From: "Dey, Megha" <megha.dey@intel.com>
To: Ard Biesheuvel <ardb@kernel.org>
Cc: Herbert Xu <herbert@gondor.apana.org.au>,
"David S. Miller" <davem@davemloft.net>,
Linux Crypto Mailing List <linux-crypto@vger.kernel.org>,
Linux Kernel Mailing List <linux-kernel@vger.kernel.org>,
ravi.v.shankar@intel.com, tim.c.chen@intel.com,
andi.kleen@intel.com, Dave Hansen <dave.hansen@intel.com>,
wajdi.k.feghali@intel.com, greg.b.tucker@intel.com,
robert.a.kasten@intel.com, rajendrakumar.chinnaiyan@intel.com,
tomasz.kantecki@intel.com, ryan.d.saffores@intel.com,
ilya.albrekht@intel.com, kyung.min.park@intel.com,
Tony Luck <tony.luck@intel.com>,
ira.weiny@intel.com
Subject: Re: [RFC V1 5/7] crypto: aesni - AES CTR x86_64 "by16" AVX512 optimization
Date: Wed, 20 Jan 2021 14:46:45 -0800 [thread overview]

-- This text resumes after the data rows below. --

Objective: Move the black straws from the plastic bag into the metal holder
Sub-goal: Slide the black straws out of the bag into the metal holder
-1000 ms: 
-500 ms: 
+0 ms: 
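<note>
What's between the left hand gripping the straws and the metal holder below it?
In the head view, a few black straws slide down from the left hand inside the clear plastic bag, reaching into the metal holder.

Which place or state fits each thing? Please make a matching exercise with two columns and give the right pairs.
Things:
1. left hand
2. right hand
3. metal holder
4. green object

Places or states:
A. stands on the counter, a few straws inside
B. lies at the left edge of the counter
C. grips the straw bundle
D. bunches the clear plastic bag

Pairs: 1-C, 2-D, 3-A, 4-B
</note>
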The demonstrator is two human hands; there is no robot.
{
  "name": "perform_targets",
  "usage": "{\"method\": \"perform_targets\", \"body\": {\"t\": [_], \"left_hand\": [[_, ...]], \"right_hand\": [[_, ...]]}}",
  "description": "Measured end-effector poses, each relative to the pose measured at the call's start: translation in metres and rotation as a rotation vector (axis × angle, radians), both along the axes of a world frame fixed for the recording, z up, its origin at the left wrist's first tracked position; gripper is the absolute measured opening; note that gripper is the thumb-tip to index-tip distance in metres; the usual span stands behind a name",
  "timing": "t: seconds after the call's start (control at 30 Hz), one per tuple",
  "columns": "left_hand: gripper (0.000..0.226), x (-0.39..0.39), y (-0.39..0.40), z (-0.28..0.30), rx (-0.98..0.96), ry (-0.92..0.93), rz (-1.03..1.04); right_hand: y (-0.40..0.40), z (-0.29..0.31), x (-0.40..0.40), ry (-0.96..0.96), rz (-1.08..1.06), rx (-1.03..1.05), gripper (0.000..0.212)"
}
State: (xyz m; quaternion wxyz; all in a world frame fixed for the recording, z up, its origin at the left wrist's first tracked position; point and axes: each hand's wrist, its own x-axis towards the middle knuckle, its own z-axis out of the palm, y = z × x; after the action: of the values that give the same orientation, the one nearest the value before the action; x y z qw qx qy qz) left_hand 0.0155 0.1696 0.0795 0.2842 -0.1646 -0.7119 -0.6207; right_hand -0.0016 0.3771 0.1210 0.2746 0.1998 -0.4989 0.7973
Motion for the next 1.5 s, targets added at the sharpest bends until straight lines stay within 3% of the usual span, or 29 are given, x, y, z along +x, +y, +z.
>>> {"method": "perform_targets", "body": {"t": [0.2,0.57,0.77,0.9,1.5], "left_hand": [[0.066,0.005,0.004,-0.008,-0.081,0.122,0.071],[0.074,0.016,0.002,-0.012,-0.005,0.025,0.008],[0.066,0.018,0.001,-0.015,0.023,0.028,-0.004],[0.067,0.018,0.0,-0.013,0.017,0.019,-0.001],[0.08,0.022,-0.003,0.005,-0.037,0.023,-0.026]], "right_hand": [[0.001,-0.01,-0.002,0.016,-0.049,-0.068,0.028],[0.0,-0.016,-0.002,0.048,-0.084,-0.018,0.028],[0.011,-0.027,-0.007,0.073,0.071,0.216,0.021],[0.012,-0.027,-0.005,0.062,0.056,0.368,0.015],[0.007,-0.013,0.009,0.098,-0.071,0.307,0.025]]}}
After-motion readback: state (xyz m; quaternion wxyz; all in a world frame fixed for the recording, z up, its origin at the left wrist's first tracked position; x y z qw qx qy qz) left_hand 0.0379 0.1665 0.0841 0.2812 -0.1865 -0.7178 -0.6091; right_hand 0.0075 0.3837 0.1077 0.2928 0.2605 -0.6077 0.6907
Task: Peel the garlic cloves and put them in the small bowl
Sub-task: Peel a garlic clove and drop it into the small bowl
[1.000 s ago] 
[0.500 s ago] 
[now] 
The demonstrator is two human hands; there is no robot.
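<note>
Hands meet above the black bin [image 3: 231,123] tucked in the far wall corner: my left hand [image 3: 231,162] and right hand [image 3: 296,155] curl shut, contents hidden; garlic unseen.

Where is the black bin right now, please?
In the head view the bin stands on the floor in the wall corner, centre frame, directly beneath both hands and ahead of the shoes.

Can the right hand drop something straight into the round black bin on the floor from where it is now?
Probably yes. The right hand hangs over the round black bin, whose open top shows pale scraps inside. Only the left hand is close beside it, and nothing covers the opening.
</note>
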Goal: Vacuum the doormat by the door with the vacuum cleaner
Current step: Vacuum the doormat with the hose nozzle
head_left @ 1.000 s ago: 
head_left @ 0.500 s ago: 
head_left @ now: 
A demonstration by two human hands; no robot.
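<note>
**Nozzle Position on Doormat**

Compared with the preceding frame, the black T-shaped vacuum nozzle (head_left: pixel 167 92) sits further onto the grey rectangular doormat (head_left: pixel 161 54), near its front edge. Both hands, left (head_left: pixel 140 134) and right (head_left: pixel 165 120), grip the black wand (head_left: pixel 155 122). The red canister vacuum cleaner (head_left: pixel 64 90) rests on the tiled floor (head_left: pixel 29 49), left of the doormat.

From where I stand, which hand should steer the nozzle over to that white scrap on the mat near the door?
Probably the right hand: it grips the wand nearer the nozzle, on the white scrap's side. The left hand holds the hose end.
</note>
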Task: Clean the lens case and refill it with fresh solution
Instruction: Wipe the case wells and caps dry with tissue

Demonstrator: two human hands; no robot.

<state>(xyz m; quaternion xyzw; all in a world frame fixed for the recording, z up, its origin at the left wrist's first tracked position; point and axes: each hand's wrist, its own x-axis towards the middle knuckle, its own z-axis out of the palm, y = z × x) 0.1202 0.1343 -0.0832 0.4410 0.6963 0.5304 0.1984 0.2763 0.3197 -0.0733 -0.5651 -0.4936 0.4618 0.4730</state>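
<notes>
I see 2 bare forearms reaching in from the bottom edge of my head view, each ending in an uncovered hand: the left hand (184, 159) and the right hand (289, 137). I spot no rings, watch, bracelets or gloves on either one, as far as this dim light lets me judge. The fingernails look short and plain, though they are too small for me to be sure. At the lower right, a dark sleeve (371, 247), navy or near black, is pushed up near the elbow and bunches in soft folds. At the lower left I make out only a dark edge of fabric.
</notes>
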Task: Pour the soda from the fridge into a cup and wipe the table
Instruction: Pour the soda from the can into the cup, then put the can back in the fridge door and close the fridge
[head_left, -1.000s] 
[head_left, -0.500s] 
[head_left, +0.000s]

Message-ID: <3d8fe68d-bb30-c61a-7aeb-cca85d5f5df6@intel.com> (raw)
In-Reply-To: <CAMj1kXH3Mkwfeq-Mu9s9p1fB3i3ez2EEnRbr9ZHZWePShnovcw@mail.gmail.com>
Hi Ard,
On 1/16/2021 9:03 AM, Ard Biesheuvel wrote:
> On Fri, 18 Dec 2020 at 22:08, Megha Dey <megha.dey@intel.com> wrote:
>> Introduce the "by16" implementation of the AES CTR mode using AVX512
>> optimizations. "by16" means that 16 independent blocks (each block
>> being 128 bits) can be ciphered simultaneously as opposed to the
>> current 8 blocks.
>>
>> The glue code in AESNI module overrides the existing "by8" CTR mode
>> encryption/decryption routines with the "by16" ones when the following
>> criteria are met:
>> At compile time:
>> 1. CONFIG_CRYPTO_AVX512 is enabled
>> 2. toolchain(assembler) supports VAES instructions
>> At runtime:
>> 1. VAES and AVX512VL features are supported on platform (currently
>> only Icelake)
>> 2. aesni_intel.use_avx512 module parameter is set at boot time. For this
>> algorithm, switching from AVX512 optimized version is not possible once
>> set at boot time because of how the code is structured today.(Can be
>> changed later if required)
>>
>> The functions aes_ctr_enc_128_avx512_by16(), aes_ctr_enc_192_avx512_by16()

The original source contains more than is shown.